NCT number NCT00685711
Other study ID # CP001
Secondary ID
Status Completed
Phase Phase 1/Phase 2
First received May 20, 2008
Last updated August 5, 2008
Start date January 2008
Est. completion date July 2008

Study information

Verified date August 2008
Source Circassia Limited
Contact n/a
Is FDA regulated No
Health authority Germany: Paul-Ehrlich-Institut
Study type Interventional

Clinical Trial Summary

Cat allergy is an increasingly prevalent condition, affecting 10-15% of patients with allergic rhinoconjunctivitis and/or asthma.

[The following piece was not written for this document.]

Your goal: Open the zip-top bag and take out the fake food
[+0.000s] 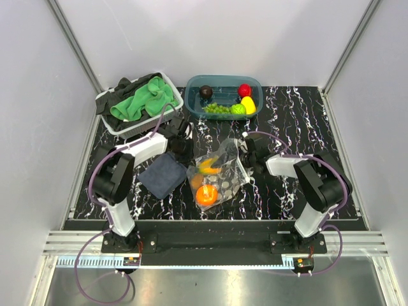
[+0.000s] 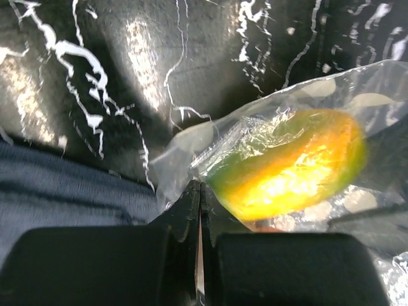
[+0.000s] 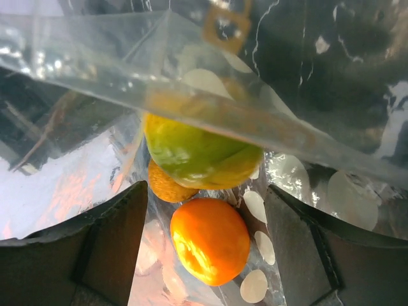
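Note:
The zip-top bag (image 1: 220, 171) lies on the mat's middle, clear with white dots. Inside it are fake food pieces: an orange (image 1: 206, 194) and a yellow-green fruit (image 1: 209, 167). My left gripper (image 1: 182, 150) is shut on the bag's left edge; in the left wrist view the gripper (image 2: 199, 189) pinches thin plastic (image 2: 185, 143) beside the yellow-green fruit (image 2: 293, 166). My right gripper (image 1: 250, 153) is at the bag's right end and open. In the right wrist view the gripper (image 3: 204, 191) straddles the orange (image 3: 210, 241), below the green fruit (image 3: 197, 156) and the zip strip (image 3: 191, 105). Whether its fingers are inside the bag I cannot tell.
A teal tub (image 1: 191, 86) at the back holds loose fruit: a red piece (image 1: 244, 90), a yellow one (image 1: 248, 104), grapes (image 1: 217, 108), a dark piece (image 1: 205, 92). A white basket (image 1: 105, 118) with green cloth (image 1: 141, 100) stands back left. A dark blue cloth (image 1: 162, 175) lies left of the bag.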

Cat-PAD is a novel, synthetic, allergen-derived peptide desensitising vaccine, currently being developed for the treatment of cat allergy. This study will investigate the safety of Cat-PAD administered as increasing single doses.


Description:

This study is designed as a two centre, randomised, placebo-controlled, escalating single dose study in up to 88 cat allergic subjects. Cohorts of 8 subjects will be enrolled. Each cohort will undergo screening 14-28 days before treatment and a baseline challenge for EPSR and LPSR to cat allergen injected into the arm 7 days before treatment. On the treatment day, subjects will be injected either intradermally (into the skin) or subcutaneously (under the skin) with a single dose of Cat-PAD or placebo and safety observations made for 8 h. After 21 days, subjects will again have cat allergen injected into the arm and the EPSR and LPSR will be recorded. The dose of Cat-PAD will be increased in successive cohorts, provided that the previous dose tested was well tolerated.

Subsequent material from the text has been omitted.